Purpose: This paper examines the operation of whiteness within PETE through a critical reflection on the three co-authors' careers and experiences working for social justice. The research questions were twofold: How are race, (anti) racism and whiteness constructed through everyday experiences of families, schooling and teacher education? How can collective biography be used to excavate discourses of race, racism and whiteness as the first step towards challenging them? In beginning the process of reflecting on what it means for us ‘to do own work’ in relation to (anti) racism, we examine some of the tensions and challenges for teacher educators in PE attempting to work to dismantle whiteness.

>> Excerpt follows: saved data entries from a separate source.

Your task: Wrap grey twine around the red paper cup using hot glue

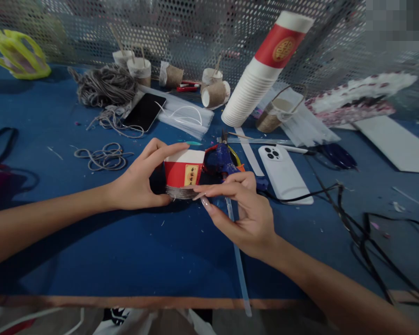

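Note:
A red and white paper cup (183,171) stands upside down on the blue table (125,251), with grey twine wound round its lower edge. My left hand (139,179) curls round the cup's left side and grips it. My right hand (240,209) presses its fingertips against the twine band at the cup's lower right, thumb and forefinger pinched together. A blue glue gun (223,160) lies just behind the right hand, and a clear glue stick (239,265) runs under that hand toward the table's front edge.
A tilted stack of paper cups (261,79), a white phone (284,172), a black phone (145,111), twine bundles (104,86) and loops (104,156), twine-wrapped cups (214,93), black cables (356,223) at right, a mesh wall behind.

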Action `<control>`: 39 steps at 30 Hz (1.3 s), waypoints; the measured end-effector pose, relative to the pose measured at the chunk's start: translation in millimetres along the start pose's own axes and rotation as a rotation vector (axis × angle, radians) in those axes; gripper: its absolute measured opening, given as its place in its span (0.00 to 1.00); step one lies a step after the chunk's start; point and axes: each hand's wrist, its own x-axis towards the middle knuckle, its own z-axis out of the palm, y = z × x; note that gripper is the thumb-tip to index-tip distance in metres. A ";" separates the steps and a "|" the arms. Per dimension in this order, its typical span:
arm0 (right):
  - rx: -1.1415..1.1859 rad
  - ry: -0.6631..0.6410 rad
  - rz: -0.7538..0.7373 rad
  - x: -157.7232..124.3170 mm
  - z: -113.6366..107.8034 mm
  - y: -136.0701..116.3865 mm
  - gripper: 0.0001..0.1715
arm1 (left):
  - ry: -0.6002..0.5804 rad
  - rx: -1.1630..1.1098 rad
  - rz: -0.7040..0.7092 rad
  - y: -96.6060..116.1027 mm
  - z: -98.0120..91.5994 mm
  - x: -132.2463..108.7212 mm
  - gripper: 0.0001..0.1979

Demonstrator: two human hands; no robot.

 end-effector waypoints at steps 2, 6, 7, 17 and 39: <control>0.010 0.008 -0.008 1.0 -0.3 -1.1 0.11 | -0.006 0.008 0.012 -0.3 -0.2 -0.1 0.44; 0.049 -0.009 -0.006 1.7 -0.3 -1.0 0.11 | -0.020 0.013 0.008 -0.3 -0.9 -0.6 0.43; 0.043 -0.008 -0.014 1.5 -0.5 -0.3 0.11 | -0.019 0.008 0.000 -0.4 -0.9 -0.7 0.43; 0.005 -0.010 -0.027 1.8 -4.3 -0.6 0.11 | 0.013 -0.035 -0.008 -3.2 0.9 -1.6 0.42; -0.062 0.042 -0.169 11.1 1.9 16.8 0.44 | 0.095 -0.129 0.135 -2.5 15.7 -9.4 0.54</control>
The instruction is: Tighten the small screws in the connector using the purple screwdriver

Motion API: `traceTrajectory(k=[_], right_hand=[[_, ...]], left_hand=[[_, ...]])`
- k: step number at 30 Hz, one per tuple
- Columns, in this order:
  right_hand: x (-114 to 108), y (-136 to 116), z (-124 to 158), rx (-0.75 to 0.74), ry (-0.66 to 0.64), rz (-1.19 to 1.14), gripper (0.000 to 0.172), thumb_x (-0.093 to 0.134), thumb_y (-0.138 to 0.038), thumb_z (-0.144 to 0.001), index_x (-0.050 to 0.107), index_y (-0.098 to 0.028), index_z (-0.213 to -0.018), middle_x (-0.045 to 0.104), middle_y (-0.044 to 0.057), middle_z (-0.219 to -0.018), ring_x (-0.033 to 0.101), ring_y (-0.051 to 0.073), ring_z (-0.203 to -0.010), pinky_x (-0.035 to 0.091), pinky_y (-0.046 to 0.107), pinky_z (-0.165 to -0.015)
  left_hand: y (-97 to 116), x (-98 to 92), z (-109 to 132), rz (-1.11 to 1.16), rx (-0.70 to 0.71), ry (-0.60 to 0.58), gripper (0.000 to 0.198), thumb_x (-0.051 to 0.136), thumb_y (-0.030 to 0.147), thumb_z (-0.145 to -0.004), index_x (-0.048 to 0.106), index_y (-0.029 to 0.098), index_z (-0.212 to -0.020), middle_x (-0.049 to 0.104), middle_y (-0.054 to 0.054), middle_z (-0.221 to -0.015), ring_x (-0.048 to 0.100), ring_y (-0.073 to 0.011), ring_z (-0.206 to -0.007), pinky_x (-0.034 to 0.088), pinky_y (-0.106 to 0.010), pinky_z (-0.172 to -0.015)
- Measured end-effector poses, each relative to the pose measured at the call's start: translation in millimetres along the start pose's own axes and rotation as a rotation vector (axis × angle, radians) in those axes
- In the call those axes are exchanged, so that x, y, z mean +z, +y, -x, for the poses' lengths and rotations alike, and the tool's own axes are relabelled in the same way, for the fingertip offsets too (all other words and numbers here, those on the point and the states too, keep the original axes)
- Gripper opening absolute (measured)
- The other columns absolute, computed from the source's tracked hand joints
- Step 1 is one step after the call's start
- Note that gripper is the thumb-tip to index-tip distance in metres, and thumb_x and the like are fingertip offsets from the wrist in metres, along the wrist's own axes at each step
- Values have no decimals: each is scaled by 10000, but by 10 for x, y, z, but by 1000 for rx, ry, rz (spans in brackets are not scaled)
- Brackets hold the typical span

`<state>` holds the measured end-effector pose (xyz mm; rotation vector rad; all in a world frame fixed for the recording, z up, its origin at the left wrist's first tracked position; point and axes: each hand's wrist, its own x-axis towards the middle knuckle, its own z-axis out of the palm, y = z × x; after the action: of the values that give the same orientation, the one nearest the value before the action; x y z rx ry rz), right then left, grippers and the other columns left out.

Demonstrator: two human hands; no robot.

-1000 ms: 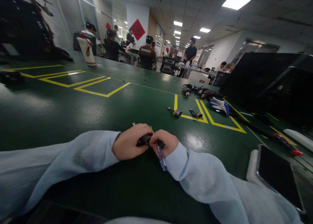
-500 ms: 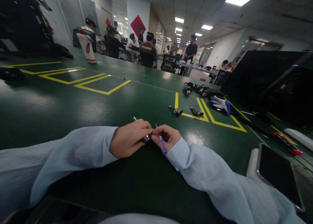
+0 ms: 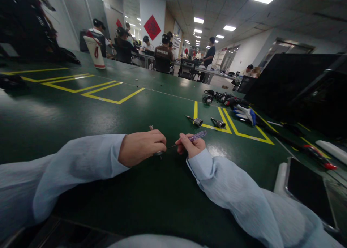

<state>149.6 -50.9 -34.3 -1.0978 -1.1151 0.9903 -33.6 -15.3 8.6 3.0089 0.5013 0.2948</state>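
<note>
My left hand [image 3: 143,145] is closed around a metal hole saw [image 3: 158,153], mostly hidden by the fingers. Its shank sticks out above the knuckles and its rim shows below the fingertips. A small screwdriver [image 3: 199,135] with a clear purple handle is pinched in my right hand [image 3: 191,145]. The thin blade points left toward the hole saw, and a small gap separates the two hands. Farther off on the green table [image 3: 108,121] lie two more hole saws, one on the left [image 3: 198,122] and one on the right [image 3: 219,123], each with a pilot bit.
Yellow tape [image 3: 252,136] marks boxes on the table. A white and blue glove [image 3: 245,115] and dark power tools [image 3: 225,99] lie at the back right. A phone [image 3: 309,190] is near my right forearm; a paper cup [image 3: 95,52] stands far left. Several people sit beyond.
My hands have drawn slightly apart. The screwdriver has swung from handle-down to handle up and right, its blade now toward the left. The hole saw has turned in my left hand.
</note>
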Motion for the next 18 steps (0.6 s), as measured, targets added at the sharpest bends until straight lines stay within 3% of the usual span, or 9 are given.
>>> traceTrajectory(k=[4,11,18], right_hand=[[-4,-13,4,10,-9,-26,346,600,-477,-678,566,-158,-548,498,-42,-383,446,62,-332,373,189,-347],[-15,-11,52,-32,-75,68,369,563,-483,-708,521,-171,-514,431,-64,-340,383,50,-287,285,183,-321],[-13,16,68,-103,-95,223,364,500,-455,-764,520,-177,-531,427,-59,-352,389,57,-307,280,188,-348]], left_hand=[[-156,7,28,111,-1,-14,262,517,76,-713,585,186,-940,596,-72,-993,535,-195,-903,425,-300,-801],[-405,69,16,281,-33,77,338,556,169,-729,554,156,-1067,614,-106,-1001,567,-202,-912,445,-325,-823],[-189,26,36,8,27,4,365,456,11,-704,606,187,-987,598,-82,-1033,538,-196,-937,425,-307,-838]])
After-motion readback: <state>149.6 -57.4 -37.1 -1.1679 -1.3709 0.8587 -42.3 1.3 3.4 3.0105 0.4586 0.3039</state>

Methodology: As co-authors, we engaged in collective biography work – a process in which we reflected upon, wrote about and shared our embodied experiences and memories about race, racism and whiteness as educators working for social justice. Using a critical whiteness lens, these narratives were examined for what they reveal about the collective practices and discourses about whiteness and (anti)racism within PETE.

Results: The narratives reveal the ways in which whiteness operates within PETE through processes of naturalisation, ex-denomination and universalisation. We have been educated, and now work within, teacher education contexts where professional discourse about race at best focuses on understanding the racialised ‘other’, and at worse is invisible. By drawing on a ‘racialised other’, deficit discourse in our pedagogy, and by ignoring race in own research on inequalities in PETE, we have failed to disrupt universalised discourses of ‘white-as-norm’, or addressed our own privileged racialised positioning. Reflecting critically on our biographies and careers has been the first step in recognising how whiteness works in order that we can begin to work to disrupt it.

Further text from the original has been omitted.